- _TASK DETAILS_
Output the entire listing that follows verbatim.

==================================================

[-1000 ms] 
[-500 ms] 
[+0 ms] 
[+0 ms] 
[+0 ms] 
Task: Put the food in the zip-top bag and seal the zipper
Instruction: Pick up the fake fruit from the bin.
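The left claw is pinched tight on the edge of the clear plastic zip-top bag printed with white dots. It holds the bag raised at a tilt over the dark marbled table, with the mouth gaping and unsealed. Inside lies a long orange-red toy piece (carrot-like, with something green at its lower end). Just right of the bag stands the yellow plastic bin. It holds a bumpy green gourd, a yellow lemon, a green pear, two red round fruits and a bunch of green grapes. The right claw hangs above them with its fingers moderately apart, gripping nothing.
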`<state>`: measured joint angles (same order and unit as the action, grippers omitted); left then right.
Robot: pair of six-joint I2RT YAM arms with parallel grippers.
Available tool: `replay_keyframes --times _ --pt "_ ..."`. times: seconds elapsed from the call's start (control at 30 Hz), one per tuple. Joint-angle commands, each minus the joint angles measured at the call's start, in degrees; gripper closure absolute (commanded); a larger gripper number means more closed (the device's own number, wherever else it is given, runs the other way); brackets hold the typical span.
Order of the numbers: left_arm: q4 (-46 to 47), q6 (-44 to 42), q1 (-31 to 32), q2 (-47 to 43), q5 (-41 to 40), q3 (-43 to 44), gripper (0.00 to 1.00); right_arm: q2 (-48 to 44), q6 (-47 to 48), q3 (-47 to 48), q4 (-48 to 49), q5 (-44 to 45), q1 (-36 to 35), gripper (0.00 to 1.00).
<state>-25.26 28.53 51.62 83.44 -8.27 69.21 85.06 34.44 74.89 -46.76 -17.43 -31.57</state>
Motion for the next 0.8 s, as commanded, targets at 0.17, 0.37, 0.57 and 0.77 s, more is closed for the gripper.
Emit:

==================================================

- _EXERCISE ANSWER_
[-1000 ms] 
[-500 ms] 
[+0 ms] 
[+0 ms] 
[+0 ms] 
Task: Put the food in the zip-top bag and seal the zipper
Instruction: Pick up the fake fruit from the bin.
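The left claw is pinched tight on the edge of the clear plastic zip-top bag printed with white dots. It holds the bag raised at a tilt over the dark marbled table, with the mouth gaping and unsealed. Inside lies a long orange-red toy piece (carrot-like, with something green at its lower end). Just right of the bag stands the yellow plastic bin. It holds a bumpy green gourd, a yellow lemon, a green pear, two red round fruits and a bunch of green grapes. The right claw hangs above them with its fingers moderately apart, gripping nothing.
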`<state>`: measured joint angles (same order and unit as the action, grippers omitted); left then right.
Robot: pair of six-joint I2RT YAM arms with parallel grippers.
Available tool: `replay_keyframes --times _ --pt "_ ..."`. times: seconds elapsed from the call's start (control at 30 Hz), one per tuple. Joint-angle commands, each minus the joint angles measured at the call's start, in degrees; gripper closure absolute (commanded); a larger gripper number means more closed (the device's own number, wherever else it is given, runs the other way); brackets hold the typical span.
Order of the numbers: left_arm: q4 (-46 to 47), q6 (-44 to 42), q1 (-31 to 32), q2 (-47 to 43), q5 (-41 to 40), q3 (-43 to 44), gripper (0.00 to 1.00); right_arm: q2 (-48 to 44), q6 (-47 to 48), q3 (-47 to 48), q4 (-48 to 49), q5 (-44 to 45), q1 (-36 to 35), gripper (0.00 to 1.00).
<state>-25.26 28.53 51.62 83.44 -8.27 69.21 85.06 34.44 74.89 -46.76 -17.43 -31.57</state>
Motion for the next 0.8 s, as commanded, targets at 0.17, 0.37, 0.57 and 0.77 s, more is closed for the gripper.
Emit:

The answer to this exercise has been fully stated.